### What is required:
Pick out each line of the records that includes the string "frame", and copy it.

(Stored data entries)
= = = = =
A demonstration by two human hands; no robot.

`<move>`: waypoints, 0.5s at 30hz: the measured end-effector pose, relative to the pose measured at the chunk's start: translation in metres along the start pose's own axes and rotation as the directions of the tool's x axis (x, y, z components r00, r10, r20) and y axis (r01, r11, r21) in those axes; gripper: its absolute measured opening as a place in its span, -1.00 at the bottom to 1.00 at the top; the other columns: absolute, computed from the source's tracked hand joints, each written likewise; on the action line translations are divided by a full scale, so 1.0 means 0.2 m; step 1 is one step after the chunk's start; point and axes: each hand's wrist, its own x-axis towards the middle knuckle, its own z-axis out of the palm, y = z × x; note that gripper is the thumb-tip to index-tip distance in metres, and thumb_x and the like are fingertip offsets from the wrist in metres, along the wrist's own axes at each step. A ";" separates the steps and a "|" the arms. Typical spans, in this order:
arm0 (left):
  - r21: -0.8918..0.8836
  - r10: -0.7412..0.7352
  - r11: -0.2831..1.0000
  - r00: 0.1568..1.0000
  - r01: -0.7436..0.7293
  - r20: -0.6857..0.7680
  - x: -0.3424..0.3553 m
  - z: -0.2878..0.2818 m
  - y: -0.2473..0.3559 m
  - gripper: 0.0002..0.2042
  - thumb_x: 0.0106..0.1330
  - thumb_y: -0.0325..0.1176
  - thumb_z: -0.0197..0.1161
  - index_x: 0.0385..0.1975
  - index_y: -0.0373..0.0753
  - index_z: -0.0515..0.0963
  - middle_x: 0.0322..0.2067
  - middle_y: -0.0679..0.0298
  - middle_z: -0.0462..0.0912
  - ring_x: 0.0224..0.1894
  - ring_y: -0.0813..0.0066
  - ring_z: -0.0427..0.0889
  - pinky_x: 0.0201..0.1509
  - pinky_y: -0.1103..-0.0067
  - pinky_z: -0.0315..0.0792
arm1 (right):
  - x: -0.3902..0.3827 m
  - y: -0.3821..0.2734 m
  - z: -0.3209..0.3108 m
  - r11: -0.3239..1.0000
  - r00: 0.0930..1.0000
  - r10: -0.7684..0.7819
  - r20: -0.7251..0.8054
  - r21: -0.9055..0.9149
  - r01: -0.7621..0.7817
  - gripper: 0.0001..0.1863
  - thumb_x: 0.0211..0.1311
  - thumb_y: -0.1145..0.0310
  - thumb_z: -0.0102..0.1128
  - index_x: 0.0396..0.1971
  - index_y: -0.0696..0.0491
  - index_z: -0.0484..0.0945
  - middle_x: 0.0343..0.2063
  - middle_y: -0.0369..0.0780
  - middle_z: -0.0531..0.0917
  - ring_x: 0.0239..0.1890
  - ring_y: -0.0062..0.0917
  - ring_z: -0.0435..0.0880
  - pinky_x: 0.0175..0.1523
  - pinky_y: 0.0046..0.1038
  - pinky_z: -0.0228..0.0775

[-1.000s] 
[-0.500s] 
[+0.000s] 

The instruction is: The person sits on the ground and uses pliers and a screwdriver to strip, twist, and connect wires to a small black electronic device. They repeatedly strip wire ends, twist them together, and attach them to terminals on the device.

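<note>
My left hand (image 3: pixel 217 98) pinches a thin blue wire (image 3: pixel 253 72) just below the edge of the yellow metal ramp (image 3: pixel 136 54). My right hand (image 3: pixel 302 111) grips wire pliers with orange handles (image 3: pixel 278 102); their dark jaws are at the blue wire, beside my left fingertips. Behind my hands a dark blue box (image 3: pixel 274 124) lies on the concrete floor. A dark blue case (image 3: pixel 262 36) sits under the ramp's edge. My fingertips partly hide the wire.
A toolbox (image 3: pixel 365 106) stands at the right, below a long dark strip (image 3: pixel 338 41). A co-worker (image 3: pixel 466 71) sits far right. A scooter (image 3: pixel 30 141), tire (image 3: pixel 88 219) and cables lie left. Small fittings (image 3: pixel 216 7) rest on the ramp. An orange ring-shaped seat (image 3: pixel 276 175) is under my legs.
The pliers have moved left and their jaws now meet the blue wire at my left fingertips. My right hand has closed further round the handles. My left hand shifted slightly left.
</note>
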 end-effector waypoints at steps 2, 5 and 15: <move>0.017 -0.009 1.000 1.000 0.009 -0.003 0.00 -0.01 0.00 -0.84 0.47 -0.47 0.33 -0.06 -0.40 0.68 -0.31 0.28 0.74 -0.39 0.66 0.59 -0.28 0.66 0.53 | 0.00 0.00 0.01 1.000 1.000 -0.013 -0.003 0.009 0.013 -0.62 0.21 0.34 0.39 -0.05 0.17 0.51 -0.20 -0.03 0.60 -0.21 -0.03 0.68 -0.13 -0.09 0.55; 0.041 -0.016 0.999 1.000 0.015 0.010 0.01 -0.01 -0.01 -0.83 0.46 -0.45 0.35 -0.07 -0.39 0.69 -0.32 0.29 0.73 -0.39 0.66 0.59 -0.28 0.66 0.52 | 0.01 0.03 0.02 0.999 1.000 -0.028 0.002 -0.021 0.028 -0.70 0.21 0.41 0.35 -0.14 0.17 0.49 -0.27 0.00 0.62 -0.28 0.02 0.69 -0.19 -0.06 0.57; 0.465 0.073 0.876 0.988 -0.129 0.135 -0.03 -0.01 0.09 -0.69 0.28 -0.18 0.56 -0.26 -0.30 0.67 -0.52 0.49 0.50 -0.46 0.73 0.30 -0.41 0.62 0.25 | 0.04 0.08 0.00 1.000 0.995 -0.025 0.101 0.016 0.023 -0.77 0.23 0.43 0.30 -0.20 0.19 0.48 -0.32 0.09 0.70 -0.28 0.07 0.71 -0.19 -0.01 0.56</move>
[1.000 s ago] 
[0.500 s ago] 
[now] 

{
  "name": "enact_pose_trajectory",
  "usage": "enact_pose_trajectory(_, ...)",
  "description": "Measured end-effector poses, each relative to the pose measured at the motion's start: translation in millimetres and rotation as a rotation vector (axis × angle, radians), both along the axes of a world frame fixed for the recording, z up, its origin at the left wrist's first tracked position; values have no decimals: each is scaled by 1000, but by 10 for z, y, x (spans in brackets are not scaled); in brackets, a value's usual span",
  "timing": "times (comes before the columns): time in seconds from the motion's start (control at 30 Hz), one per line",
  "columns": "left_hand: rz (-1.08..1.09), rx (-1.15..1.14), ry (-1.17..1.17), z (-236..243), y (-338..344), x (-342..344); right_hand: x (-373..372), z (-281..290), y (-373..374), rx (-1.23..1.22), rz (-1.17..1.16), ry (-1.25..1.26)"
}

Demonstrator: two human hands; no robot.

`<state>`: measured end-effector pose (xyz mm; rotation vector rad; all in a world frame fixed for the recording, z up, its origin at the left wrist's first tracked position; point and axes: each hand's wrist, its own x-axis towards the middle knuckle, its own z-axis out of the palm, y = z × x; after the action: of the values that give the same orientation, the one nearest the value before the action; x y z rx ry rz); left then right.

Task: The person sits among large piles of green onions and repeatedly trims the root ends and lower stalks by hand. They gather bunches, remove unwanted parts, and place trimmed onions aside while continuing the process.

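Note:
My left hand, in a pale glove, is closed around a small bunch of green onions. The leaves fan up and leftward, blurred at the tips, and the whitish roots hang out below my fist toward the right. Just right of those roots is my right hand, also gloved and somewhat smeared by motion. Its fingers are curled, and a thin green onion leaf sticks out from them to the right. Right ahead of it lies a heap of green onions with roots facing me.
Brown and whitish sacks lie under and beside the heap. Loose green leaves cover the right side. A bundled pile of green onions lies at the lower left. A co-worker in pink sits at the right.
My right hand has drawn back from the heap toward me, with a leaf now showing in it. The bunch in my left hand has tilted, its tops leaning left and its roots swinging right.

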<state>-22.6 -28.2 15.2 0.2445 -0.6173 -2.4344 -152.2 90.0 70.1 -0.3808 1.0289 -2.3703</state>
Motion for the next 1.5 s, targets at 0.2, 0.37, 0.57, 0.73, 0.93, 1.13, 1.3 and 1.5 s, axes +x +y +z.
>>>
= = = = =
### Final answer:
  "description": "Measured end-effector poses, each relative to the pose measured at the motion's start: translation in millimetres and rotation as a rotation vector (axis × angle, radians), both along the axes of a world frame fixed for the recording, z up, its origin at the left wrist's first tracked position; values have no decimals: each is scaled by 1000, but by 10 for z, y, x (spans in brackets are not scaled); in brackets, a value's usual span",
`<state>`: measured end-effector pose (xyz mm; rotation vector rad; all in a world frame fixed for the recording, z up, its origin at the left wrist's first tracked position; point and axes: each hand's wrist, its own x-axis towards the middle knuckle, its own z-axis out of the palm, y = z × x; after the action: of the values that give the same orientation, the one nearest the value before the action; x y z rx ry rz); left then right.

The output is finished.